Parabéns, “Papai’!

Por Marcelo Zero*

Mark Rutte, o impagável secretário-geral da Otan, que chama Trump de “papai”, revelando, assim, toda a constrangedora submissão geopolítica de seu órgão, em relação aos EUA, advertiu Brasil, China e Índia, parceiros do BRICS, que não podem mais comerciar com a Rússia.

Caso insistam, terão de pagar uma tarifa punitiva, uma sanção política, de 100% sobre os produtos exportados para os EUA.

“Se você for o presidente da China, o primeiro-ministro da Índia ou o presidente do Brasil e ainda estiver negociando com os russos e comprando seu petróleo e gás (…), às vezes antes de vendê-los por um preço mais alto, saiba que, se esse cara em Moscou (Putin) não levar as negociações de paz a sério, eu lhe imporei sanções secundárias de 100%”, afirmou Rutte a repórteres.

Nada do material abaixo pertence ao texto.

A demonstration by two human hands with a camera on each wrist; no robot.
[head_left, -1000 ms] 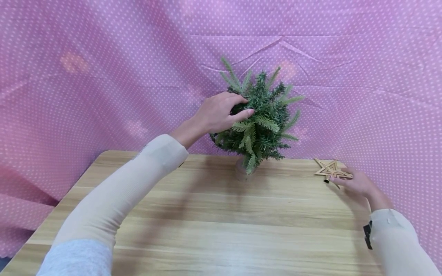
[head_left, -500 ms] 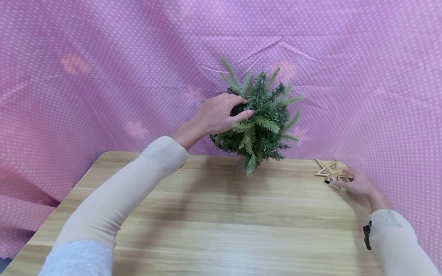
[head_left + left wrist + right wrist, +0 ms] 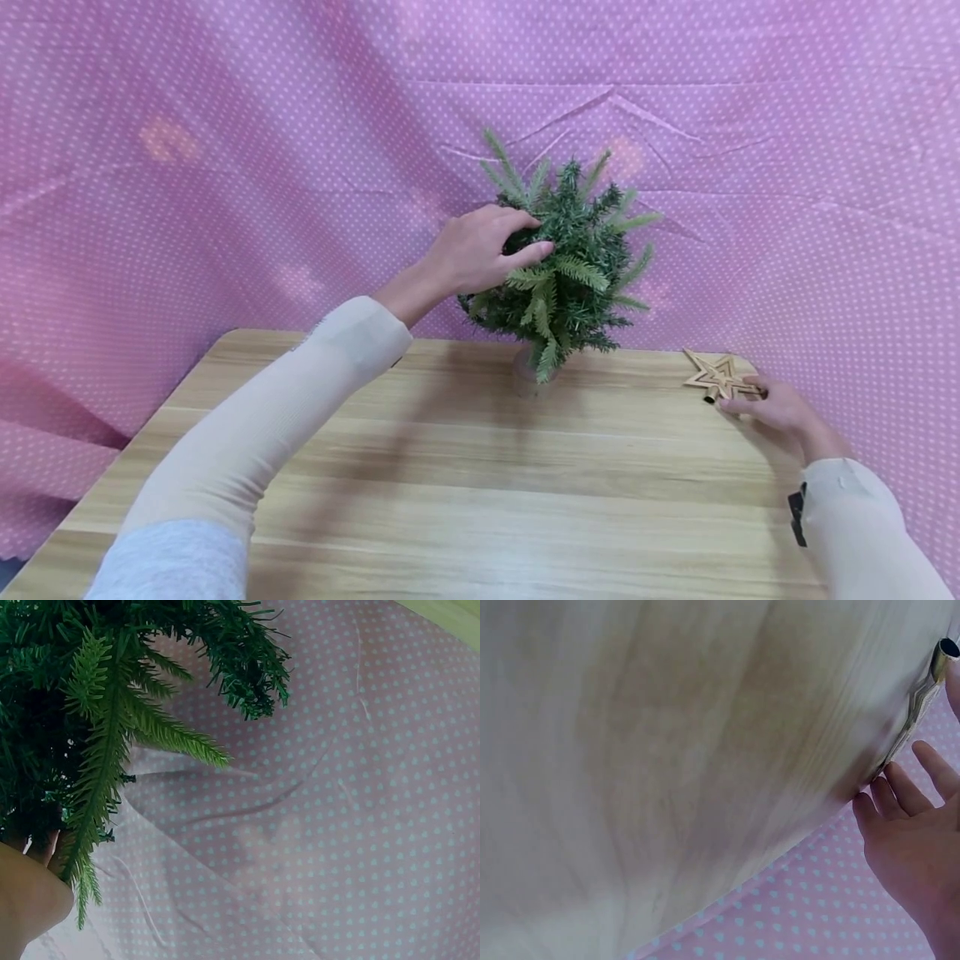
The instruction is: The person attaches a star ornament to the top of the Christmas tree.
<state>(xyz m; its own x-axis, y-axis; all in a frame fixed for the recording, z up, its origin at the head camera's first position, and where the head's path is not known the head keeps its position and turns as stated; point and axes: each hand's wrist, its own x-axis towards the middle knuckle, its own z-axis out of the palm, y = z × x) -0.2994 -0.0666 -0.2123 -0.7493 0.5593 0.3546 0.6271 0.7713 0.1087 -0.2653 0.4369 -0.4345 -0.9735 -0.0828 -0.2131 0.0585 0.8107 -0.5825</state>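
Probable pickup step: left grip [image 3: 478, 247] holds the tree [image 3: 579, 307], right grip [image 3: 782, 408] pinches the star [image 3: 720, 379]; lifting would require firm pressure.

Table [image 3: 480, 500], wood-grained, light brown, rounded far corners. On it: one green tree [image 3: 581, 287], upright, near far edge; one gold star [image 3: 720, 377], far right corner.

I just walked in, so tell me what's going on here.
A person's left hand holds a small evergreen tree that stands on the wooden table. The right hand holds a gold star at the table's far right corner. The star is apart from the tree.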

“Meu incentivo a esses três países, em particular, é que, se você mora em Pequim, ou em Delhi, ou é o presidente do Brasil, talvez queira analisar isso, porque pode ser muito prejudicial”, disse.

“Então, por favor, liguem para Vladimir Putin e digam a ele que ele precisa levar as negociações de paz a sério, porque, caso contrário, isso vai prejudicar o Brasil, a Índia e a China de forma massiva”, acrescentou.
Inacreditável.

Já que Trump não conseguiu a paz na Ucrânia, como tinha prometido a todo o mundo durante a campanha presidencial (bastaria um telefonema, dizia), agora ameaça com sanções comerciais não apenas a Rússia, já submetida a dezenas de outras sanções, mas também os três outros principais membros do BRICS.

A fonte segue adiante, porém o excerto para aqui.